Look for pulmonary edema, widened mediastinum, and cardiomegaly.
LV systolic function, LV dimensions at end systole and diastole, leaflet number and morphology, assessment of the severity of AR; look for evidence of endocarditis or aortic dissection; dimension of aortic root.
- Clarify whether there is a bicuspid valve if unclear on TTE.
- Better sensitivity and specificity for aortic dissection than TTE.
- Clarify whether there is endocarditis with or without root abscess if unclear on TTE.
- Better visualization of aortic valve in patients with a prosthetic aortic valve.
- Cardiac catheterization
- In patients undergoing AVR who are at risk for CAD.
- Assessment of LV pressure, LV function, and severity of AR (via aortic root angiography) is indicated in symptomatic patients in whom the severity of AR is unclear on noninvasive imaging or discordant with clinical findings.
- Depending on the institution, either of these may be the imaging modality of choice for evaluating aortic dimensions and/or for evaluation of aortic dissection.

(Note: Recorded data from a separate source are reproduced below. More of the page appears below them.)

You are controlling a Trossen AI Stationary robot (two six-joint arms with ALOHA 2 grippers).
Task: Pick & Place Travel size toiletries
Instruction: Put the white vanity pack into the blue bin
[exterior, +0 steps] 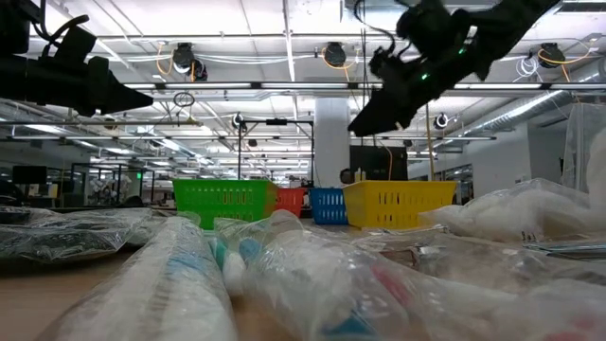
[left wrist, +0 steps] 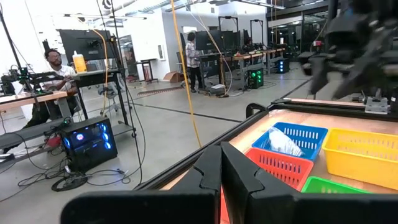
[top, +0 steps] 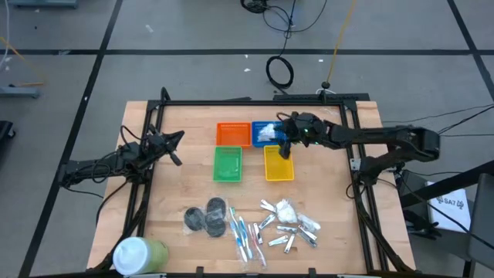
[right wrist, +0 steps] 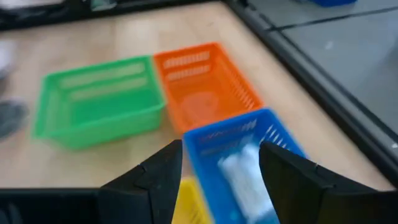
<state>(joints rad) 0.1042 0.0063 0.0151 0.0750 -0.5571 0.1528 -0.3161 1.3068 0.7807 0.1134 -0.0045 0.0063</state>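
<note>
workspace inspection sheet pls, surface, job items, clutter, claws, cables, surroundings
surface: wooden table in a dark frame, mostly bare at its left.
job's things: one white packet lies in the blue basket; more packets, silver clippers, grey discs and toothbrushes heaped along the near edge.
clutter: white-and-green tub at the near left corner; orange basket, green basket and yellow basket look empty.
claws: right claw open, empty, above the blue basket; left claw shut, empty, over the table's left side.
cables: black coils and a yellow line on the floor beyond the table.
surroundings: workshop with people at benches.
</note>
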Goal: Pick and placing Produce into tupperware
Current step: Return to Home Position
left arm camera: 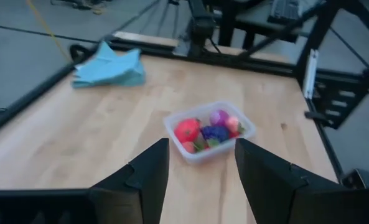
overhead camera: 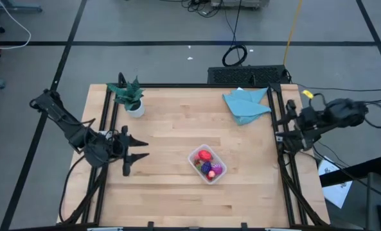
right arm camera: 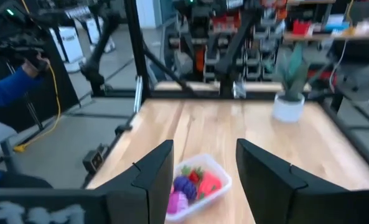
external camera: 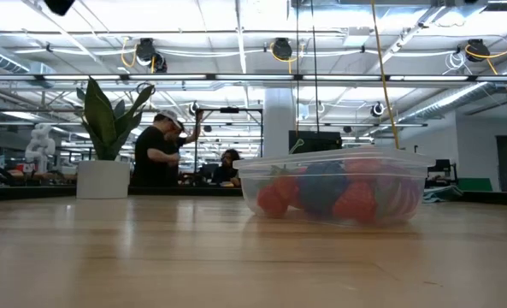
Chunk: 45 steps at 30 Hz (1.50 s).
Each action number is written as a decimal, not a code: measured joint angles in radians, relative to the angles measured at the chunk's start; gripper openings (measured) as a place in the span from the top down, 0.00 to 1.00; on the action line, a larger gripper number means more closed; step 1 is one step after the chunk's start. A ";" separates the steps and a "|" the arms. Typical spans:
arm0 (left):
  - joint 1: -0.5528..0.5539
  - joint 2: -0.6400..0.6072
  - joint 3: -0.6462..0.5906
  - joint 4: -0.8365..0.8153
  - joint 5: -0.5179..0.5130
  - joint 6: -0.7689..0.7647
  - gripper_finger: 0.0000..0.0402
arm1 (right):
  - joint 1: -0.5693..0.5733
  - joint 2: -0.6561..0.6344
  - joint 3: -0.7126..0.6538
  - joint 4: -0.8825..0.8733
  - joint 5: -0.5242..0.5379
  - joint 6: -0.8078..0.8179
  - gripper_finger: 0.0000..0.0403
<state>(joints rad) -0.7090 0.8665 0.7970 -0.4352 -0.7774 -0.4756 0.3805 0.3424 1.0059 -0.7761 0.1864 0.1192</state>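
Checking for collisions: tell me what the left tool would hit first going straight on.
Likely the tub holding the fruit, dead ahead of the open left tool; only table lies between.

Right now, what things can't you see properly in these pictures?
- How many pieces of produce there are: in the high view they are tiny and piled in the tupperware; in the low view its wall blurs them.
- The person with the blue sleeve: right wrist view, cut off by the picture's edge.
- What the people behind the table do: low view, too far.
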 joint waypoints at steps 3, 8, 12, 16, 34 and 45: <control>0.004 0.005 -0.054 0.041 0.029 -0.015 0.54 | 0.000 -0.015 -0.080 0.020 0.000 0.025 0.59; 0.038 0.005 -0.172 0.214 0.057 -0.003 0.54 | 0.000 -0.039 -0.207 0.109 -0.003 0.027 0.59; 0.110 0.004 -0.258 0.353 0.181 0.059 0.54 | 0.000 -0.079 -0.252 0.114 -0.003 0.023 0.59; 0.224 -0.013 -0.311 0.425 0.259 0.115 0.54 | 0.000 -0.154 -0.255 0.122 -0.004 -0.001 0.59; 0.586 -0.351 -0.366 0.333 0.540 0.336 0.54 | 0.003 -0.340 -0.227 -0.015 0.127 -0.034 0.59; 0.537 -0.598 -0.366 0.175 0.540 0.378 0.54 | 0.003 -0.340 -0.224 -0.018 0.126 -0.029 0.59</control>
<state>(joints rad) -0.1717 0.2685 0.4313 -0.2599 -0.2370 -0.0972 0.3832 0.0025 0.7818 -0.7938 0.3123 0.0897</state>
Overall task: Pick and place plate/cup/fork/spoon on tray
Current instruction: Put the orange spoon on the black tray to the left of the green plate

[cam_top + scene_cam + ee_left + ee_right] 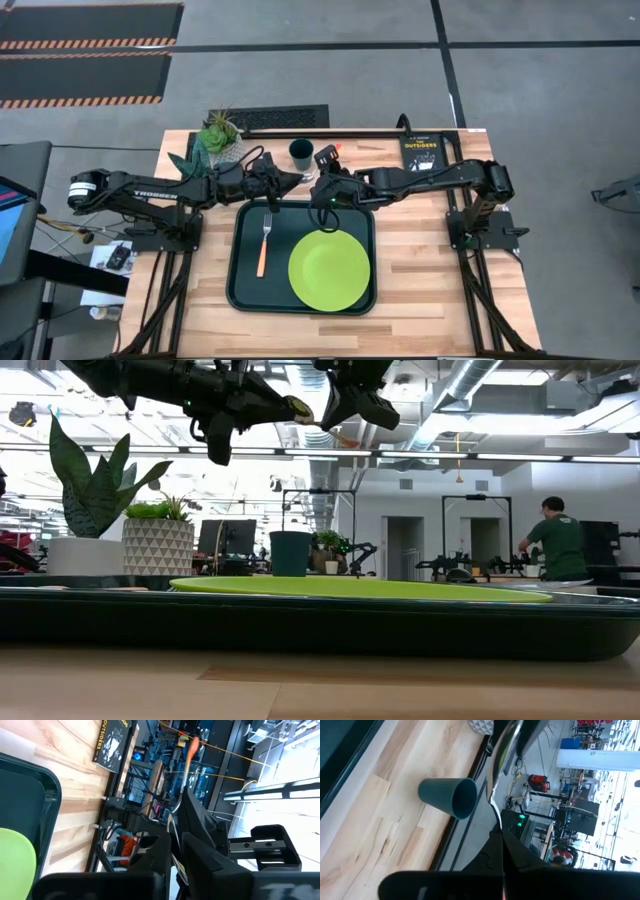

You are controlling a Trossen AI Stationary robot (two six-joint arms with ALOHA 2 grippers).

- If echocardiography assessment of the severity of AR is inadequate, MRI is useful for assessing the severity of AR.
- The role of medical therapy in patients with AR is limited; there are currently no randomized, placebo-controlled data showing that vasodilator therapy delays the development of symptoms or LV dysfunction warranting surgery.
- Vasodilator therapy (i.e., nifedipine, ACE inhibitor, hydralazine) is indicated to reduce systolic blood pressure in hypertensive patients with AR.
- Retrospective data suggest that β-blocker use may be associated with a survival benefit in patients with severe AR, but prospective studies are needed.
- When endocarditis is suspected or confirmed, appropriate antibiotic coverage is critical.
- AHA/ACC recommendations for intervention
- Symptomatic patients with severe AR (stage D) regardless of LV systolic function (class I)
- Asymptomatic patients with chronic severe AR and LV systolic dysfunction (EF ≤50%) (stage C2; class I)
- Patients with severe AR (stage C or D) undergoing cardiac surgery for other indications (class I)
- Asymptomatic patients with severe AR and normal LV systolic function (EF >50%) but with severe LV dilation (LV end-systolic dimension >50 mm) (stage C2; class IIa)
- Acute, severe AR is almost universally symptomatic and is treated surgically.
- If the aortic root is dilated, it may be repaired or replaced at the time of AVR. For patients with a bicuspid valve, Marfan syndrome, or a related genetically triggered aortopathy, surgery on the aorta should be considered at the time of AVR.